** WHAT TO WORK ON **
Wherever a picture appears in the listing below, leave it out and reproduce the rest exactly.
##########
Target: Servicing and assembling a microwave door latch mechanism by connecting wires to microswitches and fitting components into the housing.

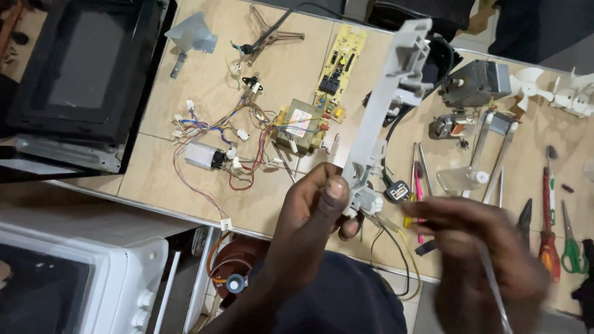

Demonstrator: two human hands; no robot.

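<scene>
Head view: left hand (318,198) is clamping the lower end of a long grey plastic bracket (387,105), thumb pressed on its face, holding it up tilted above the surface (161,179). Right hand (476,241) is blurred, fingers closed round a thin metal tool (495,291), prob a screwdriver shaft, tip near the bracket's base clips.

Risks, as judged: grip is sitting only at the bracket's bottom, so the long top end is levering — a slip could be dropping it onto the transformer (300,127) or the green circuit board (340,65). Tool tip working close to the left thumb; a skid off plastic could be nicking it. Loose yellow wires (405,247) under the hands could be snagging.

Room: surface is crowded w/ wiring harness (223,139) on the left, pliers & screwdrivers (547,216) on the right. Near edge is running just under the hands; microwave shell (80,80) is boxing in the far left. Free room mostly above.
</scene>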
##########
** THE ANSWER **
Target: Servicing and assembling a microwave door latch mechanism by connecting wires to microswitches and fitting components into the housing.


Demonstrator: two human hands; no robot.

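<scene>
Head view: left hand (318,198) is clamping the lower end of a long grey plastic bracket (387,105), thumb pressed on its face, holding it up tilted above the surface (161,179). Right hand (476,241) is blurred, fingers closed round a thin metal tool (495,291), prob a screwdriver shaft, tip near the bracket's base clips.

Risks, as judged: grip is sitting only at the bracket's bottom, so the long top end is levering — a slip could be dropping it onto the transformer (300,127) or the green circuit board (340,65). Tool tip working close to the left thumb; a skid off plastic could be nicking it. Loose yellow wires (405,247) under the hands could be snagging.

Room: surface is crowded w/ wiring harness (223,139) on the left, pliers & screwdrivers (547,216) on the right. Near edge is running just under the hands; microwave shell (80,80) is boxing in the far left. Free room mostly above.
</scene>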

No additional answer is needed here.